Sequence File Adapter

The sequence file adapter provides functions to read and write Hadoop sequence files. A sequence file is a Hadoop-specific file format composed of key-value pairs.

The functions are described in the following topics:

Built-in Functions for Reading and Writing Sequence Files
Custom Functions for Reading Sequence Files
Custom Functions for Writing Sequence Files

Built-in Functions for Reading and Writing Sequence Files

To use the built-in functions in your query, you must import the sequence file module as follows:

import module "oxh:seq";

The sequence file module contains the following functions:

seq:collection
seq:collection-xml
seq:collection-binxml
seq:put
seq:put-xml
seq:put-binxml

For examples, see "Examples of Sequence File Adapter Functions."

seq:collection

Accesses a collection of sequence files in HDFS and returns the values as strings. The files may be split up and processed in parallel by multiple tasks.

Signature

declare %seq:collection("text") function 
   seq:collection($uris as xs:string*) as xs:string* external;

Parameters

$uris: The sequence file URIs. The values in the sequence files must be either org.apache.hadoop.io.Text or org.apache.hadoop.io.BytesWritable. For BytesWritable values, the bytes are converted to a string using a UTF-8 decoder.

Return Value

One string for each value in each file

seq:collection-xml

Accesses a collection of sequence files in HDFS, parses each value as XML, and returns it. Each file may be split up and processed in parallel by multiple tasks.

Signature

declare %seq:collection("xml") function 
   seq:collection-xml($uris as xs:string*) as document-node()* external;

Parameters

$uris: The sequence file URIs. The values in the sequence files must be either org.apache.hadoop.io.Text or org.apache.hadoop.io.BytesWritable. For BytesWritable values, the XML document encoding declaration is used, if it is available.

Returns

One XML document for each value in each file.

seq:collection-binxml

Accesses a collection of sequence files in the HDFS, reads each value as binary XML, and returns it. Each file may be split up and processed in parallel by multiple tasks.

Signature

declare %seq:collection("binxml") function 
   seq:collection-binxml($uris as xs:string*) as document-node()* external;

Parameters

$uris: The sequence file URIs. The values in the sequence files must be org.apache.hadoop.io.BytesWritable. The bytes are decoded as binary XML.

Returns

One XML document for each value in each file

Notes

You can use this function to read files that were created by seq:put-binxml in a previous query. See "seq:put-binxml."

seq:put

Writes the string value of a key-value pair to a sequence file in the output directory of the query. The values are spread across one or more sequence files.

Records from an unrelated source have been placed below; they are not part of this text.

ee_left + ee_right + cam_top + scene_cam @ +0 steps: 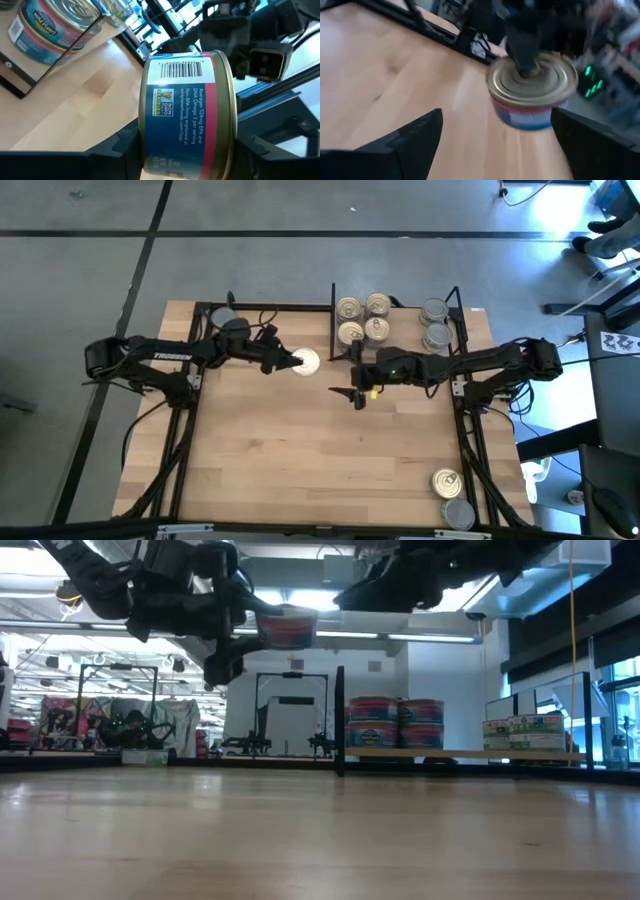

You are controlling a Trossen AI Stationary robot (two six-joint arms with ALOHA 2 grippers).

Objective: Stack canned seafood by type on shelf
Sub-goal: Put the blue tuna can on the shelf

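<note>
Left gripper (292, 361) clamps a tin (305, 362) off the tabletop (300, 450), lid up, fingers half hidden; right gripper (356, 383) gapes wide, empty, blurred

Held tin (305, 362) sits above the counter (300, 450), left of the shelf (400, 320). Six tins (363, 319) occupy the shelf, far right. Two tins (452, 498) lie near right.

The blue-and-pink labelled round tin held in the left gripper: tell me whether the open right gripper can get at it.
Probably yes. The blue-and-pink labelled round tin hangs above the table in the left gripper, its gold lid facing the right gripper, whose jaws stand open with only a bare gap between.
</note>
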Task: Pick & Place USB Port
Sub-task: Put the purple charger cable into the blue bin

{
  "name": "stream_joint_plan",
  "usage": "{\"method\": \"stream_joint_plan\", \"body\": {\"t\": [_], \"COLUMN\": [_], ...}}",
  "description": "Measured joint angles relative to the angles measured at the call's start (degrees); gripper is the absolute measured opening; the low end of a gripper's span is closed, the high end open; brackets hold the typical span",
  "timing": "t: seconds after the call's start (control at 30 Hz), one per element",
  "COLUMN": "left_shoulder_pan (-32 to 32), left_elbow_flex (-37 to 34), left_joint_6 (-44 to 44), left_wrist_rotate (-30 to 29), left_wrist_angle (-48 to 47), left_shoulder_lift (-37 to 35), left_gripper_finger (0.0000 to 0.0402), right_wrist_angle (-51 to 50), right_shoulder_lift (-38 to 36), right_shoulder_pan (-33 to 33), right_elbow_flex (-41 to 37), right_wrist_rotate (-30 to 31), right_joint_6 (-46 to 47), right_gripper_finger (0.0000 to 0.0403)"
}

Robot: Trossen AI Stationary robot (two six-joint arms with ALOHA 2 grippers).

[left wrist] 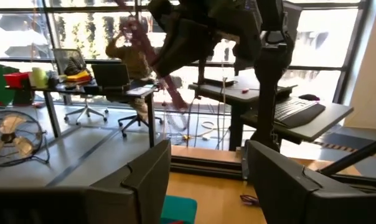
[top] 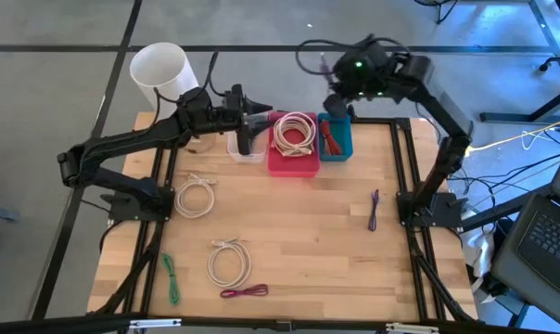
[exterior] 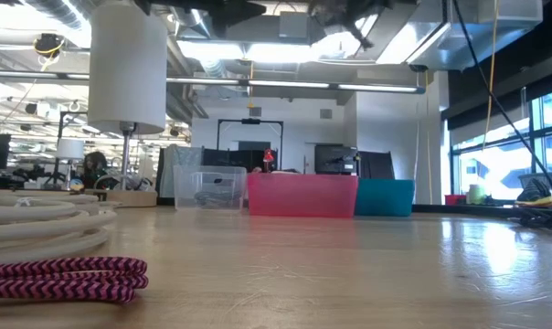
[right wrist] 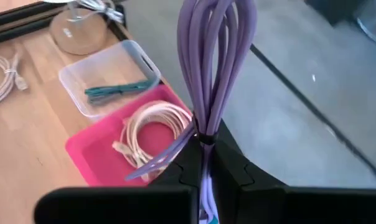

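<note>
On the far left of the tabletop [top: 299,232] lie things I have not picked up: a green cable [top: 171,278] near the front edge, a white coiled cable [top: 196,196] farther back, another white coil [top: 229,262] toward the front, and a magenta braided cable [top: 244,291] beside it. From the low view that magenta cable [exterior: 61,278] fills the near corner with white loops behind it, both cut off by the frame edge.

My left claw [top: 252,123] hangs over the clear bin [top: 246,147] at the back row, its fingers spread apart with nothing between them; in the left wrist view the two dark fingers [left wrist: 144,180] frame only the room beyond. A green cable [right wrist: 116,91] lies inside that clear bin, seen best from the right wrist.

Next comes the pink bin [top: 293,158], holding a white coiled cable [top: 295,132]. Then the teal bin [top: 337,141], with a reddish cable [top: 330,139] in it, hard to make out from above.

My right claw [top: 338,100] sits above the teal bin's back edge, clamped shut on a purple cable [right wrist: 211,74] bundle that stands upright from my fingers; its lower end is hidden behind them. From above, the arm hides the bundle.

Farther right, another purple cable [top: 374,210] lies alone on the wood.
</note>
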Motion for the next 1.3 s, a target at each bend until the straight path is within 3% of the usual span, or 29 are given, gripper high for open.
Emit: {"method": "stream_joint_plan", "body": {"t": [0.2, 0.33, 0.57, 0.83, 1.1, 1.3], "left_shoulder_pan": [0.0, 0.0, 0.0, 0.0, -0.02, -0.02], "left_elbow_flex": [0.0, 0.0, 0.0, 0.0, 0.0, 0.0], "left_joint_6": [-0.02, 0.0, -0.04, -0.04, -0.15, -0.17], "left_wrist_rotate": [-0.22, -0.27, -0.27, -0.26, 0.26, 0.3], "left_wrist_angle": [-1.31, -1.5, -1.47, -1.34, -1.36, -1.34], "left_shoulder_lift": [-0.22, -0.22, -0.22, -0.22, -0.22, -0.22], "left_gripper_finger": [0.0201, 0.02, 0.0199, 0.0199, 0.0196, 0.0196], "right_wrist_angle": [-8.96, -8.36, -8.39, -4.41, 7.88, 13.2], "right_shoulder_lift": [-1.8, -2.18, -1.51, -1.4, -1.35, -1.34], "right_shoulder_pan": [-5.41, -8.11, -11.7, -14.96, -17.03, -19.49], "right_elbow_flex": [0.01, -0.64, -3.57, -17.89, -33.97, -42.76], "right_wrist_rotate": [-2.46, -8.43, -8.7, -13.94, -22.02, -22.53], "right_joint_6": [9.73, 11.45, 13.29, 13.97, 12.54, 11.23], "right_gripper_finger": [0.0016, 0.0016, 0.0016, 0.0016, 0.0016, 0.0016]}}
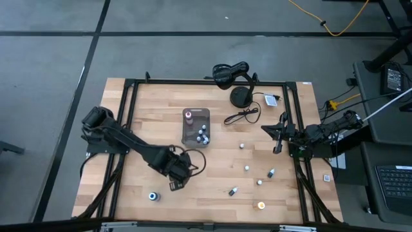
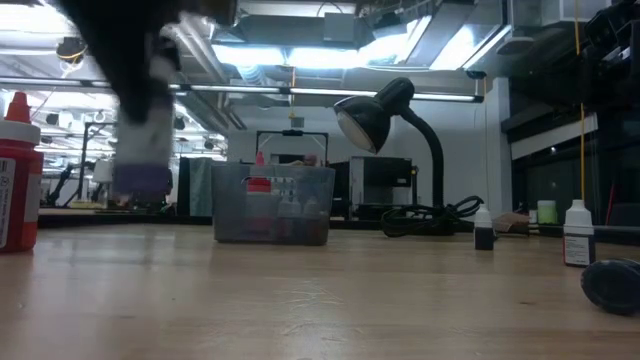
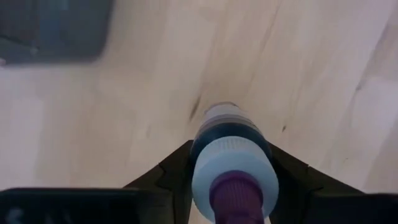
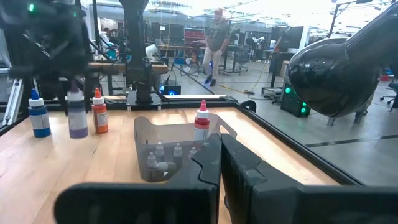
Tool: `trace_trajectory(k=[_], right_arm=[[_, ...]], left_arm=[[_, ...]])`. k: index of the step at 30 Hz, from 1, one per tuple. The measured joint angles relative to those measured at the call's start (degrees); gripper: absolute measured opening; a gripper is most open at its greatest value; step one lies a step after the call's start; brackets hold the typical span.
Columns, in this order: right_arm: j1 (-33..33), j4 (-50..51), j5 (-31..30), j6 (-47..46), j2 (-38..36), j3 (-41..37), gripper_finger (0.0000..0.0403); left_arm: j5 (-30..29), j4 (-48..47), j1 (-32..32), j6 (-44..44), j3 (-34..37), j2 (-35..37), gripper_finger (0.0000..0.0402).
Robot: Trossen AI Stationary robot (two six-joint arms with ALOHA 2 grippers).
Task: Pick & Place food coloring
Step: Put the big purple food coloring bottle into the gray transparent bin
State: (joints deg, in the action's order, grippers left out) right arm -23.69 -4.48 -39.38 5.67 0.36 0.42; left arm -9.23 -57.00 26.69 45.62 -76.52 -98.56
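A food coloring bottle [image 3: 227,124] with a purple cap [image 3: 236,194] and dark contents sits between the fingers of my left gripper [image 1: 175,185], near the table's front left. The low view shows this bottle [image 2: 140,150] above the tabletop. Other small bottles stand on the wood: a blue-capped one [image 1: 152,196] at the front left, an orange-capped one [image 1: 261,205] at the front, and several [image 1: 246,168] right of centre. The gray tray [image 1: 196,127] holds several more. My right gripper [image 1: 275,133] waits shut at the table's right side. My left gripper pinches the purple-capped bottle's body [image 3: 198,155], just below its shoulder, between the two fingers [image 3: 168,177], one on each opposite side. The fingers come from above, pointing steeply down. The bottle is upright, cap up, lifted clear of the table.
A black desk lamp [image 1: 232,74] on a round base [image 1: 241,96] stands at the far edge, its cable [image 1: 241,116] trailing toward the tray. A black frame [image 1: 129,129] borders the table. Bare wood lies between the tray and the front edge.
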Motion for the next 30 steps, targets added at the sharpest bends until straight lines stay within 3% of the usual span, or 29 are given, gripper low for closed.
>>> trace_trajectory(k=[17,30], right_arm=[[-0.01,0.01,0.0,0.0,-0.02,0.01,0.0015],[-0.01,0.0,0.0,0.0,0.0,0.01,0.0015]], left_arm=[[-3.79,-15.93,-12.74,-17.21,-16.47,4.13,0.0141],[-3.49,-13.79,-25.56,-23.88,-17.65,-0.72,0.014]])
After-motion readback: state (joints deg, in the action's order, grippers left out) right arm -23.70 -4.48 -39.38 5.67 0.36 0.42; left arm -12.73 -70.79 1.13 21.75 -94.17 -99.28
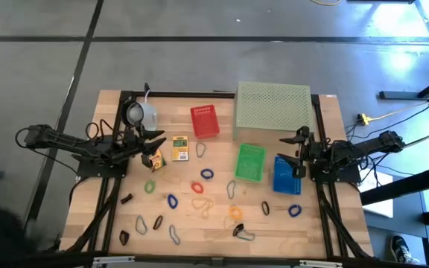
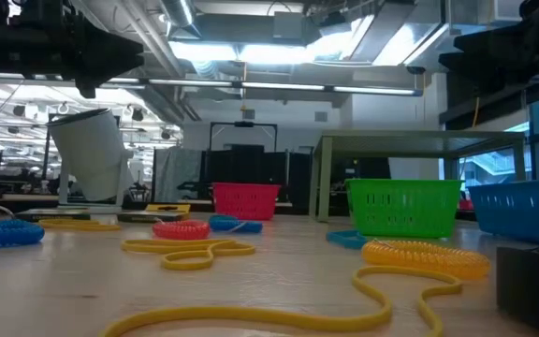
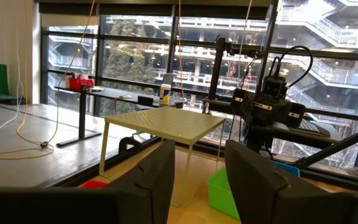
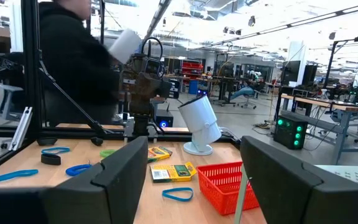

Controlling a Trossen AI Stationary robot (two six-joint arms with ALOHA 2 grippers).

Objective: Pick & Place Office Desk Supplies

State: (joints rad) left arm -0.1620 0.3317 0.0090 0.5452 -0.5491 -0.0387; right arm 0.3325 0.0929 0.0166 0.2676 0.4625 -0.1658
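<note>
Left gripper point(image 1: 157, 146) at the table's left side, raised clear of the wood, just beside the pale mug-like object point(image 1: 141, 114); fingers point(image 3: 253, 180) parted with a clear gap, nothing between them. Small yellow printed box point(image 1: 179, 147) flat on the table just right of that gripper. Below, strewn over the front half of the table: green loop point(image 1: 150, 186), blue loop point(image 1: 172, 201), dark clips point(image 1: 126, 199) near the left edge (several more loops and clips around these, too small to sort). Red basket point(image 1: 205, 121) behind the box, nothing seen inside. Red loop point(image 1: 197, 187) and orange loop point(image 1: 235, 212) toward the middle. Green basket point(image 1: 249, 162) in front of the pale green perforated stand point(image 1: 272, 108). Blue basket point(image 1: 285, 176) next right, another blue loop point(image 1: 294, 211) in front of it. Right gripper point(image 1: 298, 147) at the right side, just over the blue basket's far end, jaws spread wide, holding nothing.
</note>
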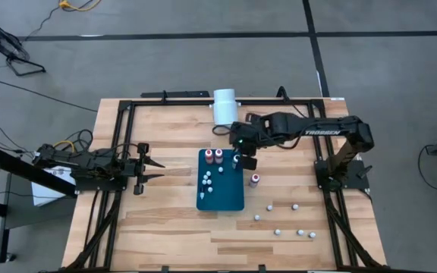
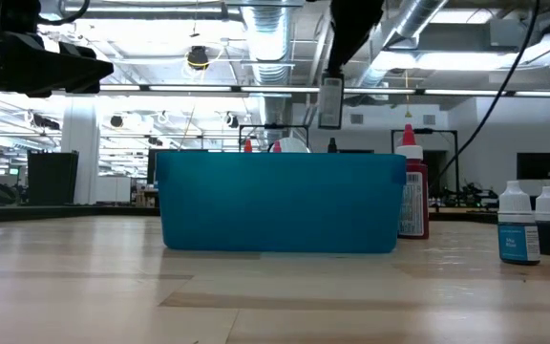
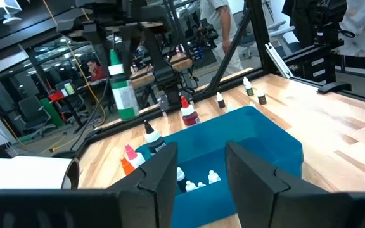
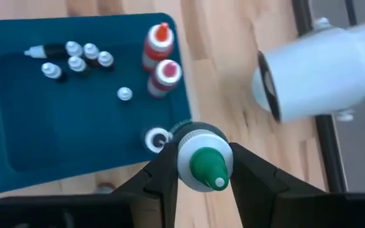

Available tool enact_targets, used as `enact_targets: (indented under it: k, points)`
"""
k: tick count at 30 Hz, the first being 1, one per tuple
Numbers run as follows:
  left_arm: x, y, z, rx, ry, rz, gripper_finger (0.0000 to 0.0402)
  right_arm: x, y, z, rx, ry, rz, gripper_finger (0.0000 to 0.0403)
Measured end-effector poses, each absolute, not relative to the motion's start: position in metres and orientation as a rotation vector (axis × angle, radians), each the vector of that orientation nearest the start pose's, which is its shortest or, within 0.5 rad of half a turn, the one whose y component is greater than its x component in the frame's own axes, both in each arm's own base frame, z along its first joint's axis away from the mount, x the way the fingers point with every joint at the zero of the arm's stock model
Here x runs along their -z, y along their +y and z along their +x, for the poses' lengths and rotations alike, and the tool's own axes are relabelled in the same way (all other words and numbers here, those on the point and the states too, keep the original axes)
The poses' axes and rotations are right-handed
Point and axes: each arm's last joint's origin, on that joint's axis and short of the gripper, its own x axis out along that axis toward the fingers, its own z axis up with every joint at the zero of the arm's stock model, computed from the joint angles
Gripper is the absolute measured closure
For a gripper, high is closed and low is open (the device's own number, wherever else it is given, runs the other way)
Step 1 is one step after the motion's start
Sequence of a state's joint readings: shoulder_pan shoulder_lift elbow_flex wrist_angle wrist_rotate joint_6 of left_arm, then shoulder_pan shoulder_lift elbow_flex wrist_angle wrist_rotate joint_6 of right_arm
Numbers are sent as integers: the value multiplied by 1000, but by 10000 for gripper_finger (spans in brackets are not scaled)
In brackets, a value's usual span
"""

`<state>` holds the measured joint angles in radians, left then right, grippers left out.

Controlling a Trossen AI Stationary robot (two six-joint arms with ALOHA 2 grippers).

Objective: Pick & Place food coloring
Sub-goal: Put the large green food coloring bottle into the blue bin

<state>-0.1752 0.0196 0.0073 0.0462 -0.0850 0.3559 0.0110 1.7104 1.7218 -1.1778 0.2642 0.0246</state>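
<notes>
The right gripper (image 4: 200, 166) is clamped on a green-capped bottle (image 4: 203, 161), hanging over the near-right edge of the teal tray (image 1: 230, 199), close to the white cylinder (image 1: 224, 105). Inside the tray (image 4: 18, 133) sit two red bottles (image 1: 214, 156) and a cluster of tiny white-capped ones (image 1: 208, 180). Another red bottle (image 1: 255, 180) stands just outside the tray, and more small bottles (image 1: 294, 206) are scattered on the wood table (image 1: 165, 212). The left gripper (image 1: 152, 168) waits off to the side, fingers parted and holding nothing, I think.
</notes>
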Motion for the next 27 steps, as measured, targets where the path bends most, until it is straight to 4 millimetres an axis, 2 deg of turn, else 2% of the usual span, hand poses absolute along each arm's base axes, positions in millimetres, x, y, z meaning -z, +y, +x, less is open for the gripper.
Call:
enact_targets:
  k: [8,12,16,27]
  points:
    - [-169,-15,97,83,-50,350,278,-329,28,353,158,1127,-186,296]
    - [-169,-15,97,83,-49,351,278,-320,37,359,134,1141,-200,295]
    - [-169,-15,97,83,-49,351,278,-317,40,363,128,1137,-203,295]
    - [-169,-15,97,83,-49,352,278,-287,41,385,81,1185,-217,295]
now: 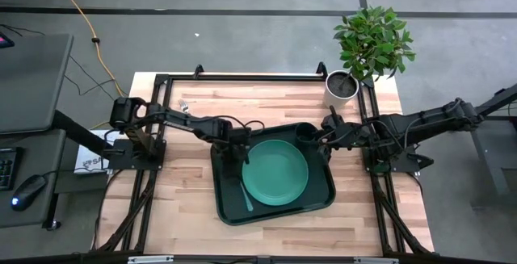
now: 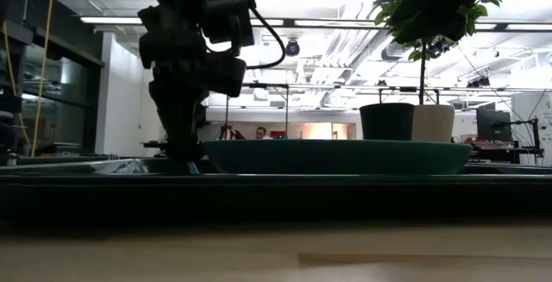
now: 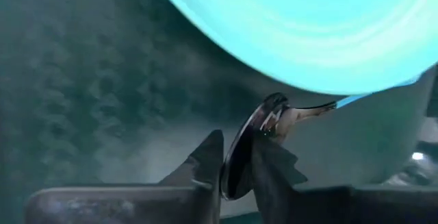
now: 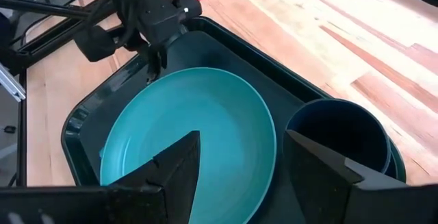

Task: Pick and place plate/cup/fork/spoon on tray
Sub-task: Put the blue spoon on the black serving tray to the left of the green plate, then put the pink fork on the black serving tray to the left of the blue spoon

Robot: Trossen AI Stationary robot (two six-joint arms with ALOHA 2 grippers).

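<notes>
Your left gripper (image 1: 240, 161) is down inside the tray (image 1: 323, 202), at about nine o'clock off the plate (image 1: 275, 171), and its fingers (image 3: 205, 166) are clamped on the bowl end of the spoon (image 3: 254, 142), which stands on edge between them. The spoon's light-blue handle runs out under the plate's rim toward six o'clock. Expect the spoon to be light and stiff, but its polished metal bowl is curved and slick, so it could twist or slip in a narrow pinch; the handle would likely give a surer hold.

Your right gripper (image 4: 239, 159) hovers over the tray's two o'clock corner, fingers apart, just above the cup (image 4: 337, 136), which already stands in that corner beside the plate. The cup looks like a dark, smooth, thin-walled cylinder, light and easy to tip.

The plate is a plain teal plastic round with a shallow raised rim, lying flat in the middle of the glossy dark green tray. The tray sits on a pale wooden table (image 1: 186, 207). You have no clear view of the fork.
</notes>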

This function writes the values as org.apache.hadoop.io.Text, and sets the key class to org.apache.hadoop.io.NullWritable because there are no key values.

Signature

declare %seq:put("text") function 
   seq:put($value as xs:string) external;

Parameters

$value: The string to write

Returns

empty-sequence()

Notes

The number of files created depends on how the query is distributed among tasks. Each file has a name that starts with "part," such as part-m-00000. You specify the output directory when the query executes. See "Running a Query."

seq:put

Writes a key and string value to a sequence file in the output directory of the query. The values are spread across one or more sequence files.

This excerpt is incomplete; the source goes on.